つまり、在宅で自立した生活が送れるようにするための中間施設としての役割を果たしています。
そのため老健は、特別養護老人ホームなどのように終の棲家としての役割は担っていません。
老健の平均入所期間は、以下の厚生労働省による「リハビリの標準算定日数」をもとにしています。
疾患 | 標準算定日数 |
---|---|
心大血管疾患 | 150日 |
脳血管疾患等 | 180日 |
廃用症候群 | 120日 |
運動器 | 150日 |
呼吸器 | 90日 |
(参考:標準的算定日数を超える疾患別リハ、新型コロナ対応でのリハ中断でも、状態改善が見込める場合に限定—厚労省)
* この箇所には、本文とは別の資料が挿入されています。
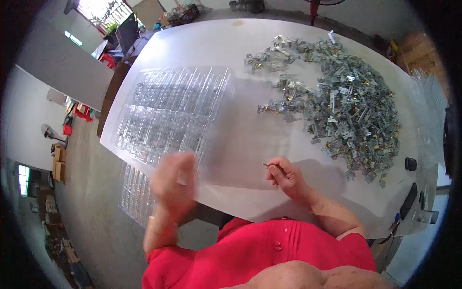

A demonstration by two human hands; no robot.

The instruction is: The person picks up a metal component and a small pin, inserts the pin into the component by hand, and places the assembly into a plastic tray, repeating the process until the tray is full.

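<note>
My left hand (pixel 175 179) is smeared by motion over the near edge of the clear plastic trays (pixel 211 113); whether its fingers hold anything cannot be made out. My right hand (pixel 288 179) is closed in a pinch above the front of the white table. A small dark metal piece (pixel 265 164) sticks out from its fingertips, the rest hidden by the fingers. To the right of the trays spreads a large heap of small metal parts (pixel 353 103), silver with some brass-coloured bits. The trays have many long compartments, with small grey shapes in the far rows.
More clear trays (pixel 132 192) hang past the table's (pixel 245 29) left front edge. Clear plastic sheets (pixel 427 113) lie at the right edge. Nearby are a small black object (pixel 410 164), a dark bar (pixel 408 198), blue-handled pliers (pixel 395 224) and a clear cup (pixel 427 216).
</note>
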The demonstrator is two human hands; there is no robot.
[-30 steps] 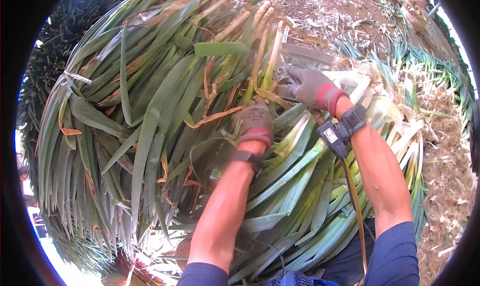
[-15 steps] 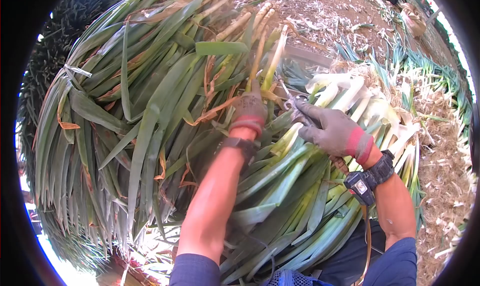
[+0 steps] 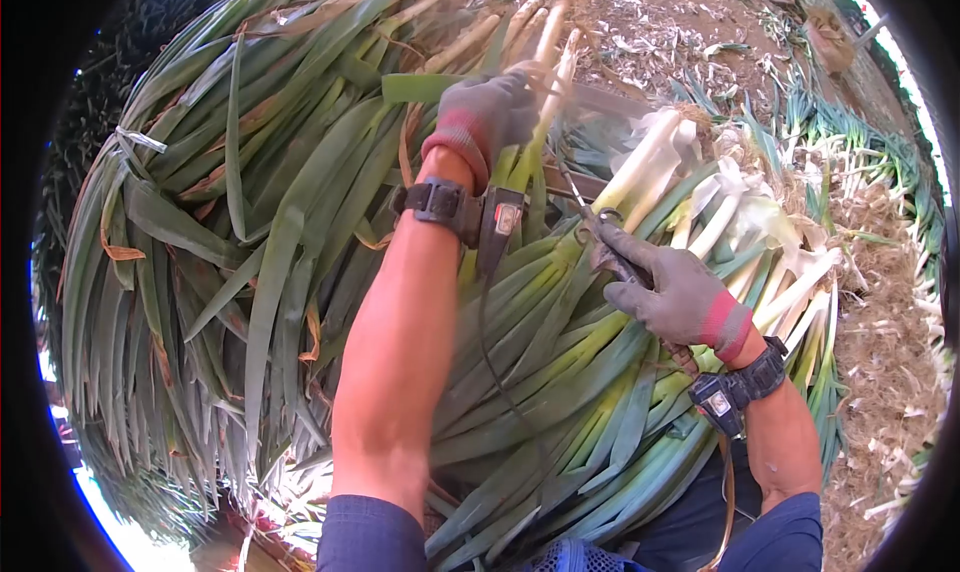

リハビリは長期間受けたからといって必ずしも効果が出るわけではないため、一定の期間が設けられているのです。
そのため平均3カ月ごとに、以下の2点についての審査を行い、リハビリが必要ないと判断された場合には、老健を退所しなければなりません。
- リハビリでの改善や回復があったかどうか
- 入所の継続の必要性があるかどうか
これが、老健は強制退所になる可能性があるといわれる理由です。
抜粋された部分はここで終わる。